What you are asked to do:
Every line of the material is to be reproduced verbatim.

Input data:
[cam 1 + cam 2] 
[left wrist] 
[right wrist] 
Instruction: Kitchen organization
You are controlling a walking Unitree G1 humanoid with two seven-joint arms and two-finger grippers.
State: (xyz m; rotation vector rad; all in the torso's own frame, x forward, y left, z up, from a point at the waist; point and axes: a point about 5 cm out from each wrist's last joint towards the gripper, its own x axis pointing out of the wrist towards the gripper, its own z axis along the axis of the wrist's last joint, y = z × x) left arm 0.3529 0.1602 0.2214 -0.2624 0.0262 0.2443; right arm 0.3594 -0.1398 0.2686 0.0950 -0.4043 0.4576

Solution to the problem:
[cam 1 + cam 2] 
[left wrist] 
[right wrist] 
Instruction: Kitchen organization
You are controlling a walking Unitree G1 humanoid with two seven-joint arms and two-finger grippers.
State: (xyz m; rotation vector rad; all in the torso's own frame, x forward, y left, z up, from a point at the waist; point and axes: a point about 5 cm out from each wrist's last joint towards the gripper, its own x axis pointing out of the wrist towards the gripper, its own z axis along the axis of the wrist's last joint, y = z × x) left arm 0.3529 0.1602 0.2214 -0.2624 0.0262 0.2443; right arm 0.3594 -0.1398 0.2686 0.0950 -0.4043 0.4576

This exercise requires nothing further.